Given records =>
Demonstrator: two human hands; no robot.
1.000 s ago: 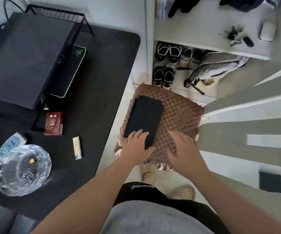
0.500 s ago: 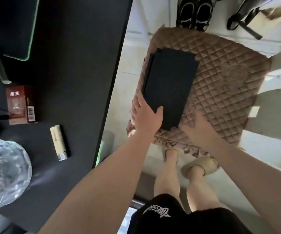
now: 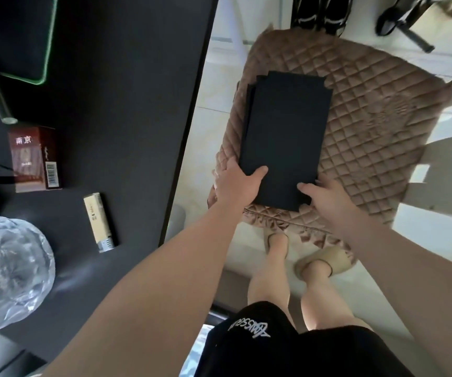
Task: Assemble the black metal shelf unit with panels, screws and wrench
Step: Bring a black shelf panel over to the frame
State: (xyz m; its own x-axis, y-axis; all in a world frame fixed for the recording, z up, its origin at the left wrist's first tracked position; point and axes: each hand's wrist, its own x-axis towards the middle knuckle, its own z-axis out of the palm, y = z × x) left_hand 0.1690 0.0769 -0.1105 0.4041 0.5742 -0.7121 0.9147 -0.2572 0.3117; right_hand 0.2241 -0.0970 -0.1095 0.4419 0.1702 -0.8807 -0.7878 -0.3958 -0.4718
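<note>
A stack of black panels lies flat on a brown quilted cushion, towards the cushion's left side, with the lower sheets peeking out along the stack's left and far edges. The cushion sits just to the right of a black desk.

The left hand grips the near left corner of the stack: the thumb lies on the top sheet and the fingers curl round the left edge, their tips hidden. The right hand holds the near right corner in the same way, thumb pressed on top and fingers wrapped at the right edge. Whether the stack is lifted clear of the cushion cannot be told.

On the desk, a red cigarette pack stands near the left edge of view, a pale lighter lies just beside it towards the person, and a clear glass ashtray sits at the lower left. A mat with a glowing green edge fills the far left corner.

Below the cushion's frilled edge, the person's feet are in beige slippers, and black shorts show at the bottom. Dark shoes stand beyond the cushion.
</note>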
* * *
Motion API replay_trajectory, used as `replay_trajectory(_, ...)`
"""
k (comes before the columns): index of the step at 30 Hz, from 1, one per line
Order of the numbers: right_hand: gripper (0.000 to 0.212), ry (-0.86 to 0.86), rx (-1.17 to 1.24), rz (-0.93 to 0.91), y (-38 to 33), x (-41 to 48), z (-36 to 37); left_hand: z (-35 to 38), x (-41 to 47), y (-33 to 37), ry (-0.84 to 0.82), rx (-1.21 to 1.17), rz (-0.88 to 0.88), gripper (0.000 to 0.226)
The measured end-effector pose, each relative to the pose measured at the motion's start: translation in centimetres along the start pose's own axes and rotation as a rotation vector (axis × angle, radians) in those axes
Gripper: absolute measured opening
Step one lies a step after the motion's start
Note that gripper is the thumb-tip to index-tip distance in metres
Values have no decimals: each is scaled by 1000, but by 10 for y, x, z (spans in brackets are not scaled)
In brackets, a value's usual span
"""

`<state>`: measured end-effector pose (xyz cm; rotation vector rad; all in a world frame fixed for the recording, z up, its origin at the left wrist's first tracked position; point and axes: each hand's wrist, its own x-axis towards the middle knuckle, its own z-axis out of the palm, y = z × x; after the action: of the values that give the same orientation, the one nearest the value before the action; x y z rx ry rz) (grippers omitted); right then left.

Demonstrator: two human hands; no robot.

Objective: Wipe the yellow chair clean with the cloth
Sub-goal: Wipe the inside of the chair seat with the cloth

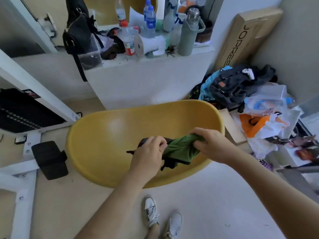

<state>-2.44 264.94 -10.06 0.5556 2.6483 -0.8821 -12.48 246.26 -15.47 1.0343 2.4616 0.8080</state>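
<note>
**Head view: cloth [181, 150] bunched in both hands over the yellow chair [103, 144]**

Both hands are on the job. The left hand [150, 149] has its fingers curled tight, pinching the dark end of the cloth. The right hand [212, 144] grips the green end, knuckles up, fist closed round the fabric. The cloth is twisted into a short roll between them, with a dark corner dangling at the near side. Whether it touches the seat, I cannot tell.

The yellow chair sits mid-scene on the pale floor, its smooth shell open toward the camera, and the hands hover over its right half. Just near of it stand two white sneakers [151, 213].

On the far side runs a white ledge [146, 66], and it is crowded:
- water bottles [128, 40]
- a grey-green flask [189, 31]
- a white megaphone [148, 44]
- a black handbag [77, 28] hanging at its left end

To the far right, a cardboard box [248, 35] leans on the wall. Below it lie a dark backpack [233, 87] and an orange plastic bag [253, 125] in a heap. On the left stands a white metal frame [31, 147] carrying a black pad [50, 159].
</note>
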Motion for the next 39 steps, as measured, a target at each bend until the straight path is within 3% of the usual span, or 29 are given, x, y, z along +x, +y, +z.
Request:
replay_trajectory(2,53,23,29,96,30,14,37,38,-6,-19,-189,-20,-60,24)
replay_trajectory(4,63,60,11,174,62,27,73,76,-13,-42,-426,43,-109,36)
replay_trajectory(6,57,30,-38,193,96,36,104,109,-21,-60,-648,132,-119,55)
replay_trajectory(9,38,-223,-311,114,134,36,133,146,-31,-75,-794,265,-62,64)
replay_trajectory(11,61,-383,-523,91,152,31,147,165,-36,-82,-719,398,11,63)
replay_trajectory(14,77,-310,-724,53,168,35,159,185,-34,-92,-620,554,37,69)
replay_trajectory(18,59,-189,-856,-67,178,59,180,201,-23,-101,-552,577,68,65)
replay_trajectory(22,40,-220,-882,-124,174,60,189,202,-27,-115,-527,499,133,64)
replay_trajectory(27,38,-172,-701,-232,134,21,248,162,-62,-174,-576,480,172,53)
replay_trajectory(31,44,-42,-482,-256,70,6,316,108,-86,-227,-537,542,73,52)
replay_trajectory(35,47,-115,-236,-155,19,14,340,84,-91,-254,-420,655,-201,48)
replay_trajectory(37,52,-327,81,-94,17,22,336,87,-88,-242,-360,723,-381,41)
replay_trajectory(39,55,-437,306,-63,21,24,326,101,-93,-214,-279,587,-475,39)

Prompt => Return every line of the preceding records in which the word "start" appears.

Exercise output =>
The measured end-effector pose, each relative to the pose measured at the motion's start: translation in centimetres along the start pose's own axes and rotation as a rotation vector (axis × angle, radians) in those axes
Step one lies a step after the motion's start

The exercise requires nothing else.